Background: Adenoid cystic carcinoma (ACC) is an uncommon tumor, constituting approximately 10% of all head and neck tumors. Classically, ACC has been described as a tumor with indolent, but persistent and recurrent, growth and late onset of metastases, leading eventually to death. This study assessed the prognostic factors affecting the clinical outcome in patients with ACC in the head and neck region.
Methods: We performed a retrospective study of 42 patients who underwent primary tumor resection or radiotherapy with curative intent and evaluated the clinical parameters, treatment and clinical outcomes.

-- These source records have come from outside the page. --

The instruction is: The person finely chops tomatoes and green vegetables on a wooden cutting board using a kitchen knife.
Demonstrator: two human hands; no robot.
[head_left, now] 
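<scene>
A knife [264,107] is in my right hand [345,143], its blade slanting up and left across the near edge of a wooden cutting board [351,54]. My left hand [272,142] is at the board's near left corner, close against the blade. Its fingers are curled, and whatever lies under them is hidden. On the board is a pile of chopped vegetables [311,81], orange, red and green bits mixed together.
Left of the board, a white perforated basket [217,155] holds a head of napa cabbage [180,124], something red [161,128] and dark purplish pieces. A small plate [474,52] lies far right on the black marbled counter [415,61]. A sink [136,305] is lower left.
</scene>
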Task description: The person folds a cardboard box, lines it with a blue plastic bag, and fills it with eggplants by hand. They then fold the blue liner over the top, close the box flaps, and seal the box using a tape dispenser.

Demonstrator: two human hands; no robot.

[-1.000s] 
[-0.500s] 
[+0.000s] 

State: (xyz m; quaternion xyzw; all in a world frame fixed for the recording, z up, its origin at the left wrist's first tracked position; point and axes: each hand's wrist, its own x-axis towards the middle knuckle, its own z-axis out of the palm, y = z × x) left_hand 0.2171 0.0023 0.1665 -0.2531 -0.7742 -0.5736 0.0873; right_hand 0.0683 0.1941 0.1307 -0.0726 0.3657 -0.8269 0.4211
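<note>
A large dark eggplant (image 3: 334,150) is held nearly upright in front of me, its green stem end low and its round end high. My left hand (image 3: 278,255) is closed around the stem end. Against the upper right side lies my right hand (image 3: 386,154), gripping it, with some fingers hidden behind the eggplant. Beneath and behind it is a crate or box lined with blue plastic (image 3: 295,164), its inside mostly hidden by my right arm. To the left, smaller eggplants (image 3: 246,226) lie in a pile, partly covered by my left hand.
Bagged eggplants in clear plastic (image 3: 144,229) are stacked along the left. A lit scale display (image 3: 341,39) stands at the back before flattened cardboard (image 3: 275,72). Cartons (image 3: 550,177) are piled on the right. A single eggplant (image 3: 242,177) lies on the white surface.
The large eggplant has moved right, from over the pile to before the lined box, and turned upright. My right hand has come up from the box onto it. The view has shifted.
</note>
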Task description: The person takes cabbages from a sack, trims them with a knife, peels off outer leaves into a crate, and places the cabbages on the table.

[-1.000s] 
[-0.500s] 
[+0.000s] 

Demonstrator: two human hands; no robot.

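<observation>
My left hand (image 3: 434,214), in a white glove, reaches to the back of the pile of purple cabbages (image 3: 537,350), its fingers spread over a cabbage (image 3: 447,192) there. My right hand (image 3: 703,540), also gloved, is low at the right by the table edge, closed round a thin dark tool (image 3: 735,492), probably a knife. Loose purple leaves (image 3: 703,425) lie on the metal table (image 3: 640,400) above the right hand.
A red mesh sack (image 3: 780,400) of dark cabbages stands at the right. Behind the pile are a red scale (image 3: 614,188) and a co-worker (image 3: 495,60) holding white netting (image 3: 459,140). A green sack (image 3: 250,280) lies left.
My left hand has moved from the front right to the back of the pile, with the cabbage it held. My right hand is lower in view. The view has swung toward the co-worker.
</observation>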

Results: Forty-two patients (18 males and 24 females with a median age of 65 years) received curative treatment. The overall 3- and 5-year survival was 87.4% and 55.3%, respectively, whereas the 3- and 5-year disease-free survival was 64.3% and 36.1%, respectively. Of the 32 patients in whom recurrence could be evaluated, 18 (56.3%) developed distant metastases, with the lung (72.2%) being the most common site. Perivascular invasion influenced metastasis to the lung with borderline significance (P = 0.053). The recurrence rate was higher (P = 0.045) in patients with high-grade tumor. The status of lymph node metastasis was significantly associated with overall survival (P = 0.030).
Conclusions: High tumor grade and lymph node involvement were predictive of recurrence and overall survival, respectively. Despite aggressive treatment, it seems to be impossible to prevent the development of distant metastasis. Therefore, more research is needed to identify molecular biomarkers that predict the clinical outcome and to develop effective treatment for patients with ACC.